President Bola Tinubu, alongside Senate President, Godswill Akpabio and the Speaker of the House of Representatives, were among those who laid wreaths at the 2024 Armed Forces Remembrance Day in honour of the Nigerian military personnel who died in the line of duty.

For the first time since assuming office, the President presided over the historic event at the National Arcade in Abuja, inspecting the Guard of Honour mounted by detachments of the Nigerian Army, the Navy, the Air Force and the Nigerian Legion.

Afterwards, Tinubu laid a wreath on the tomb of the unknown soldier as a mark of last respect to the fallen heroes who paid the supreme price to preserve the nation’s territorial integrity and peace globally.

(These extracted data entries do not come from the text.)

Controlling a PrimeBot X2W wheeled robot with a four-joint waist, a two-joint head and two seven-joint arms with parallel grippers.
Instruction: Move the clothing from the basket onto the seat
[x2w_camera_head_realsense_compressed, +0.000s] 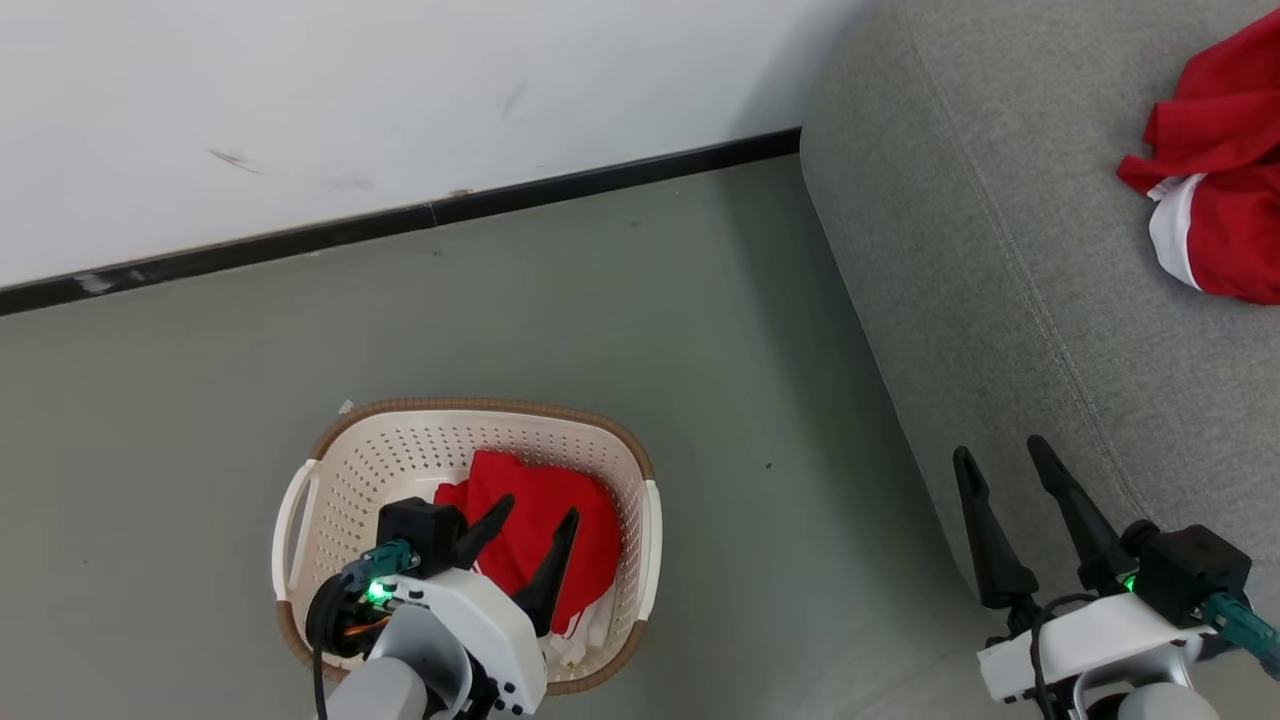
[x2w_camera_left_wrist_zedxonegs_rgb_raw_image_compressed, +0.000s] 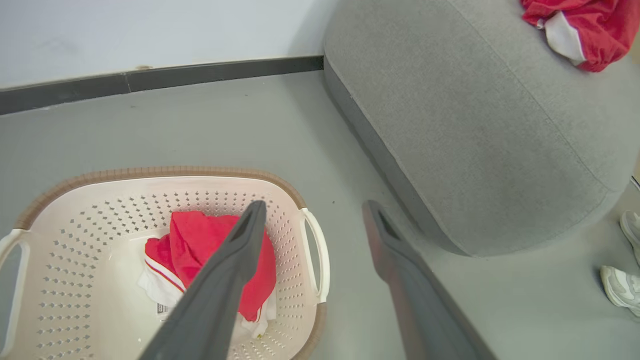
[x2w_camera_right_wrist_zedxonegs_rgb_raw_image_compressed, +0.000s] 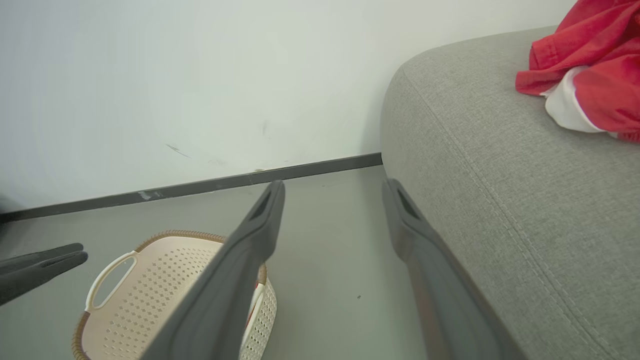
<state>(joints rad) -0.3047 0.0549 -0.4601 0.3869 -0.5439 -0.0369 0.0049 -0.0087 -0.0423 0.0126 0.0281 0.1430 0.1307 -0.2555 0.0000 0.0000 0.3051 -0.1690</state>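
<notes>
The cream basket (x2w_camera_head_realsense_compressed: 420, 450) stands on the floor at the lower left, with a red garment with white stripes (x2w_camera_head_realsense_compressed: 530, 525) lying inside it. My left gripper (x2w_camera_head_realsense_compressed: 537, 512) hovers open above that garment, nothing between its fingers; the left wrist view looks down past them at the garment (x2w_camera_left_wrist_zedxonegs_rgb_raw_image_compressed: 200, 240) and the basket (x2w_camera_left_wrist_zedxonegs_rgb_raw_image_compressed: 90, 220). A second red and white garment (x2w_camera_head_realsense_compressed: 1215, 190) lies on the grey sofa seat (x2w_camera_head_realsense_compressed: 1000, 250) at the upper right. My right gripper (x2w_camera_head_realsense_compressed: 1003, 457) stands open and empty beside the sofa's front edge.
A white wall with a dark baseboard (x2w_camera_head_realsense_compressed: 400, 220) runs behind the basket. Grey floor (x2w_camera_head_realsense_compressed: 700, 400) separates basket and sofa. A person's white shoes (x2w_camera_left_wrist_zedxonegs_rgb_raw_image_compressed: 625, 280) show at the right edge of the left wrist view, beside the sofa (x2w_camera_left_wrist_zedxonegs_rgb_raw_image_compressed: 475, 125).
</notes>
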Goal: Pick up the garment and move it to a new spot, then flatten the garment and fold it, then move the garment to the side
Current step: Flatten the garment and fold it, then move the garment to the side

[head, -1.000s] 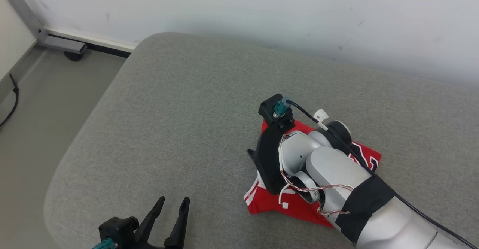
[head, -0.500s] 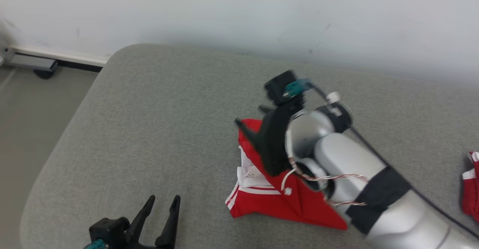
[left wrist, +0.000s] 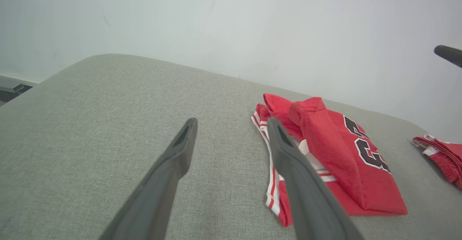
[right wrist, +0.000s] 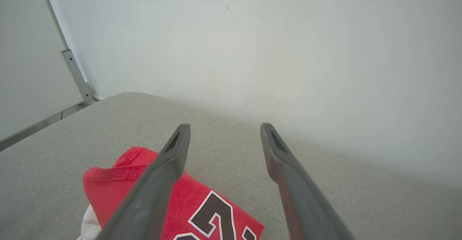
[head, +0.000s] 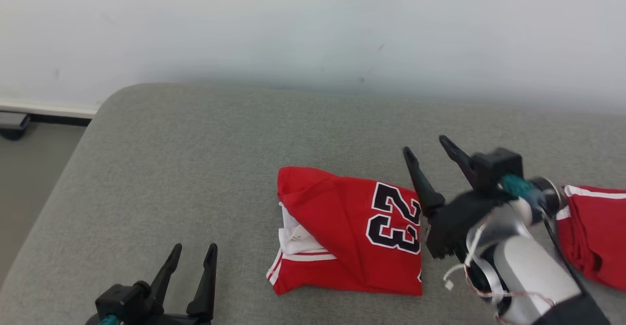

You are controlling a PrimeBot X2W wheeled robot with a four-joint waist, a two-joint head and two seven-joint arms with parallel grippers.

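Observation:
The garment (head: 342,229) is a red jersey with a black 23, folded into a compact bundle on the grey cushion (head: 195,168). From the left wrist the garment (left wrist: 332,153) lies to the right of my fingers. My right gripper (head: 424,149) hangs open just right of the bundle, above its edge, holding nothing. In the right wrist view its fingers (right wrist: 169,157) spread above the garment (right wrist: 202,211). My left gripper (head: 193,251) stands open at the lower left, well clear of the fabric.
A second red garment (head: 594,232) lies at the right edge of the cushion, and shows small in the left wrist view (left wrist: 440,155). A white wall (head: 313,32) runs behind. The cushion's left rim drops to the floor (head: 29,168).
My right arm has lifted off the garment and swung right, leaving the bundle uncovered with the 23 showing. The head camera has turned right, bringing the second garment into view. The left gripper stays put.

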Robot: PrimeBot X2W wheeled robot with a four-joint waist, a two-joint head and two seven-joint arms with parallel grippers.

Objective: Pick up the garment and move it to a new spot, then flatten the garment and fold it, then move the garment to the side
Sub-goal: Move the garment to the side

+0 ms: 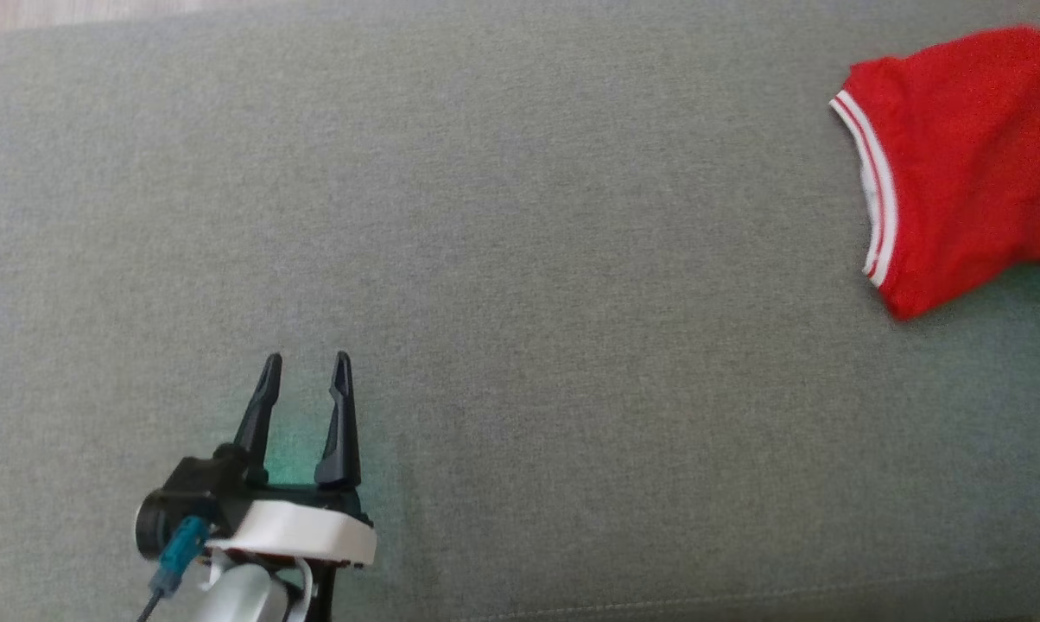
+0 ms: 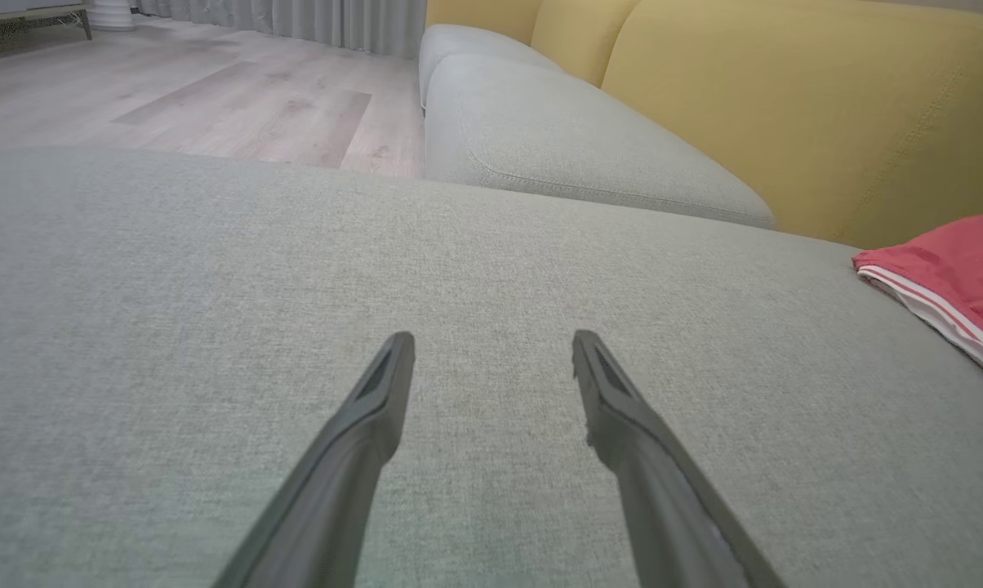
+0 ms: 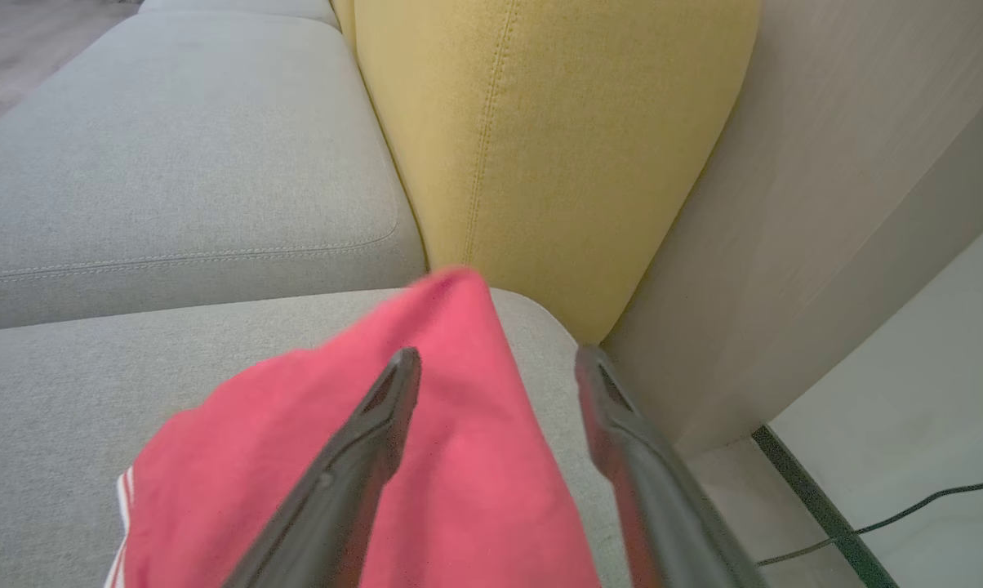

Three volleys of 21-gun salute were fired at the event, followed by the President’s signing of the Remembrance Day Anniversary registers and the release of white pigeons to indicate the nation’s harmony.

Also, at the laying of wreaths were the Chief Justice of Nigeria, Justice Olukayode Ariwoola; Minister of the Federal Capital Territory, Nyesome Wike,  the Minister of Defence, Abubakar Badaru, and the Minister of State for Bello Mattawale.

Others were the Chief of Defence Staff, Gen. Christopher Musa, service chiefs, the Inspector-General of Police, a member of the diplomatic corps, the Chairman of the Nigerian Legion and a representative of the widows of the fallen heroes.

The Armed Forces Remembrance Day, observed annually on January 15, honours the country’s military veterans, both living and deceased, who have served in World Wars, the Nigerian Civil War and various peacekeeping missions.

The day marks the end of the Nigerian Civil War in 1970 and serves as a reminder of the sacrifices made by the armed forces to maintain the country’s territorial integrity and peace. The highlight of the ceremony is the laying of wreaths at the National Cenotaph in Abuja, a solemn ritual performed by the President, top government officials, and military chiefs.

Speaking after the event, Senate President Akpabio said Monday’s wreath-laying ceremony was the administration’s way of identifying with those left behind by the fallen heroes. He promised to “do everything possible” to ensure their welfare.

“Today’s ceremony is to signify to all of them that they are not alone, that we also mourn with them and we continue to pray for God Almighty to console them and provide for the children and their siblings that they have left behind,” said Akpabio.

Similarly, the Speaker of the House of Representatives, Tajudeen Abbas, said the National Assembly would ensure the welfare of the surviving family members of the fallen soldiers.

He said, “They should know that what they are doing is a noble cause and we will be with them all the way. ”

On his part, the Minister of Defence said his ministry had all the support it needed to cater to the needs of the surviving families and ease the operations of living service personnel.

Meanwhile, widows of the fallen heroes lamented what they called a lack of progress in their welfare. They urged the present administration to prioritise their welfare by setting up structures supporting their businesses and finance access.

The National President, Military Widows Association, Mrs Veronica Aluko, said though the wreath-laying ceremony showed that their husbands did not die in vain, the living were in dire need of adequate welfare.

She said, “We are remembering today that these people left us for real. And the significance of today is remembering their sacrifice, that it is not in vain. Some have died and are forgotten but remembering them gives us more strength.

“But we don’t want to go cap-in-hand begging, because if you beg today, people will close their doors tomorrow. So we wrote to the former President that we wanted to sell little things, to partner with some of these unions to generate revenue, like tickets. Some states have given us approval, including Osun State, where the governor gave us approval to sell in the state. And we say thank you to him.”

National Secretary Military Widows’ Association, Mrs Deborah Abel, who recounted the association’s milestone in the past decade, said, “We’ve not achieved much in the past 10 years. So, we are hoping and praying that this present government will be of assistance, and maybe from then, we will start achieving. But for the past 10 years, military widows, just like the police widows have not achieved anything.”

On his part, the Chairman of the Nigerian Legion, Maj. Gen. Abdulmalik Jibrin (retd.), called for a review of benefits due to military veterans as the current remunerations had been devalued by inflation.

Jibrin argued, “There should be a corresponding increase of the pensions of those who have served and left. The families of the fallen heroes, after giving them the entitlement of gratuity and death benefits, are left in the hands of the Nigerian Legion. But the Nigerian Legion is not well grounded in terms of finances to be able to shoulder the enormous responsibilities of looking after all the families of the fallen heroes.

“So we call upon the government to continuously look at our allowances and pensions in relation to the inflationary trend we’re all experiencing now.”